Could you count the lines in the data that contain "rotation"? Reply with the number only.

========

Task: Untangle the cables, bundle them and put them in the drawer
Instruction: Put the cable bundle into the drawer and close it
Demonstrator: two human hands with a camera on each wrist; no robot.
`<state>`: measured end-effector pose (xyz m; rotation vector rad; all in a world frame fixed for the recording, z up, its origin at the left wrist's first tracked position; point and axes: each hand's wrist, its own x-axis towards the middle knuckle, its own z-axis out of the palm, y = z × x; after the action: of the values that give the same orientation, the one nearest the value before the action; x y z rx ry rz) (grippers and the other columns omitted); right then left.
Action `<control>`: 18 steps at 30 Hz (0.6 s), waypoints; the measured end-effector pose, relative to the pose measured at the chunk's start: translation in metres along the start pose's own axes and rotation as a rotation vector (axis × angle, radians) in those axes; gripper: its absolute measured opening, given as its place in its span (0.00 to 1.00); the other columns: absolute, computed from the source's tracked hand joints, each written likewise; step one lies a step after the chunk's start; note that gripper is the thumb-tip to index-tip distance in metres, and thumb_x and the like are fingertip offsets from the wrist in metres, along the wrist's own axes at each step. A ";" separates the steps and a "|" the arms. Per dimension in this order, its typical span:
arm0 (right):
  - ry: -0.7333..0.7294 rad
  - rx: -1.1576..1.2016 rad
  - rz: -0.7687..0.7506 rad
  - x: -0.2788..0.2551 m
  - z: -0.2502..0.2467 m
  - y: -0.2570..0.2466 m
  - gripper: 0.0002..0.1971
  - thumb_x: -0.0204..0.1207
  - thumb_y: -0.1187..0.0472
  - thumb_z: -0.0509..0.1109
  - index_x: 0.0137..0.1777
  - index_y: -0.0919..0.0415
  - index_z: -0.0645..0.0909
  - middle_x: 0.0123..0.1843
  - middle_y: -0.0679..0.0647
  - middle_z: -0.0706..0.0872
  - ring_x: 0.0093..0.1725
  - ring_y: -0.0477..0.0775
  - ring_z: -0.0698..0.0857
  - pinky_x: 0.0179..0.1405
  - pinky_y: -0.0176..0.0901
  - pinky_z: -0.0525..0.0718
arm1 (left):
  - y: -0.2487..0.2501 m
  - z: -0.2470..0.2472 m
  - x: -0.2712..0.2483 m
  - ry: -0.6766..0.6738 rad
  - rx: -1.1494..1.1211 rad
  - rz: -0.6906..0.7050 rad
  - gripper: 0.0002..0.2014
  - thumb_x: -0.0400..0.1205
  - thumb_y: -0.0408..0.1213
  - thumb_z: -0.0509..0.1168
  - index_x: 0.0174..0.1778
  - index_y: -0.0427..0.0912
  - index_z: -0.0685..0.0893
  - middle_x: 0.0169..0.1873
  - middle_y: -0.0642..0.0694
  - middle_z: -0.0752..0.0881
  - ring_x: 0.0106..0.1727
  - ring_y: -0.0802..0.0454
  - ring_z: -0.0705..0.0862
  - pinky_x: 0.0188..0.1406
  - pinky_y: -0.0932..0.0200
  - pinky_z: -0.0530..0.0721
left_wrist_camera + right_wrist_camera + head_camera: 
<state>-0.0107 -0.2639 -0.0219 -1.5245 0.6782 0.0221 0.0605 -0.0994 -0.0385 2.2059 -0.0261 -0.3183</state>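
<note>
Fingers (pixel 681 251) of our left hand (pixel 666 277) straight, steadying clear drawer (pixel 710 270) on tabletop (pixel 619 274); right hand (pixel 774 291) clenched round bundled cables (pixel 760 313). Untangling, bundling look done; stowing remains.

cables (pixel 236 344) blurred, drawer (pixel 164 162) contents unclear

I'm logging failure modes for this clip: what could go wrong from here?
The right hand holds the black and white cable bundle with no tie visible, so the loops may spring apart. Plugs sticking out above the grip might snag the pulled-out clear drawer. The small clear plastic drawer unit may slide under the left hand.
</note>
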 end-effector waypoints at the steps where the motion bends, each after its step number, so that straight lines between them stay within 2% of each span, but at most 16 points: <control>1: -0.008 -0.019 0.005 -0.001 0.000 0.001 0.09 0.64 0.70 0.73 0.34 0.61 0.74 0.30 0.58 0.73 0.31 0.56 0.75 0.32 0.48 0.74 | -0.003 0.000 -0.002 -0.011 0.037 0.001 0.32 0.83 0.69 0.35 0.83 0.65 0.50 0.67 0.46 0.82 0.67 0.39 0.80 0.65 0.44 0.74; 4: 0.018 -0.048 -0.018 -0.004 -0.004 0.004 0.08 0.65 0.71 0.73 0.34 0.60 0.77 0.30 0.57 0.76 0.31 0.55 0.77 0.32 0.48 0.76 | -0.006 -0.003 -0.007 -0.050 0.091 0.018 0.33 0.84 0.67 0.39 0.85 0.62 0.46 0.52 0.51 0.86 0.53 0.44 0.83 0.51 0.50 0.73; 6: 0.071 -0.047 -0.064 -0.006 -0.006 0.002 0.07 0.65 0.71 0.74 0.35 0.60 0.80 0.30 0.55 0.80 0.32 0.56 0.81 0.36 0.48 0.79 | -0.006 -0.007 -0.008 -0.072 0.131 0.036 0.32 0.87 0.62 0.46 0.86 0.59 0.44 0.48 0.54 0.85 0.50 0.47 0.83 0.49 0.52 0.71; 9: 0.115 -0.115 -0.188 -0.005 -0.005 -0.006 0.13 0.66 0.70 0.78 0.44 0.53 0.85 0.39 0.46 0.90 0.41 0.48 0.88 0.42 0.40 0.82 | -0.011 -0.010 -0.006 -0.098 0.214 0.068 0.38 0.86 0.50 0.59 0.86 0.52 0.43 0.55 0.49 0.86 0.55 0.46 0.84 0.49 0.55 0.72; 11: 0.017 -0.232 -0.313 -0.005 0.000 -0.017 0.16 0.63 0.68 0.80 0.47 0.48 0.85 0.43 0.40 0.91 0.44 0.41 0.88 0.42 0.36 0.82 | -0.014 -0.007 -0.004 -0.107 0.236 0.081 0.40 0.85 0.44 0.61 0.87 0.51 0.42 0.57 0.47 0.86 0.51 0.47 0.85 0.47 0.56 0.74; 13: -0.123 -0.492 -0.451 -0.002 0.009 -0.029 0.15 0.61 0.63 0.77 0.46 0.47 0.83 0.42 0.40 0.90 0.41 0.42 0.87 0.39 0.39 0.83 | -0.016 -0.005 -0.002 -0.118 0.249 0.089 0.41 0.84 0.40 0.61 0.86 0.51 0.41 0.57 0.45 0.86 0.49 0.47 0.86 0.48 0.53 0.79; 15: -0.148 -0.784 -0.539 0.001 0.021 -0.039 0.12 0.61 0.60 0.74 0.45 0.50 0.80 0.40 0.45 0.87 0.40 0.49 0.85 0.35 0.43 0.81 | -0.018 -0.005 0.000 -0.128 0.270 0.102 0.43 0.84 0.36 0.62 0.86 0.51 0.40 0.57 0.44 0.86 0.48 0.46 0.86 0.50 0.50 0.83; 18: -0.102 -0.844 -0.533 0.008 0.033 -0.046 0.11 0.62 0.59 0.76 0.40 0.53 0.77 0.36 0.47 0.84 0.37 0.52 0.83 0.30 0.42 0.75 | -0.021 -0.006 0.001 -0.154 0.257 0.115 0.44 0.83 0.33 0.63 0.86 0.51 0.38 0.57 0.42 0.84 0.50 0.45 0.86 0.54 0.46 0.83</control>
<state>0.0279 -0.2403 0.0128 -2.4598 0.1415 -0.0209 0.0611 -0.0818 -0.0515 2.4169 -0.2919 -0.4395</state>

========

Exercise response> 2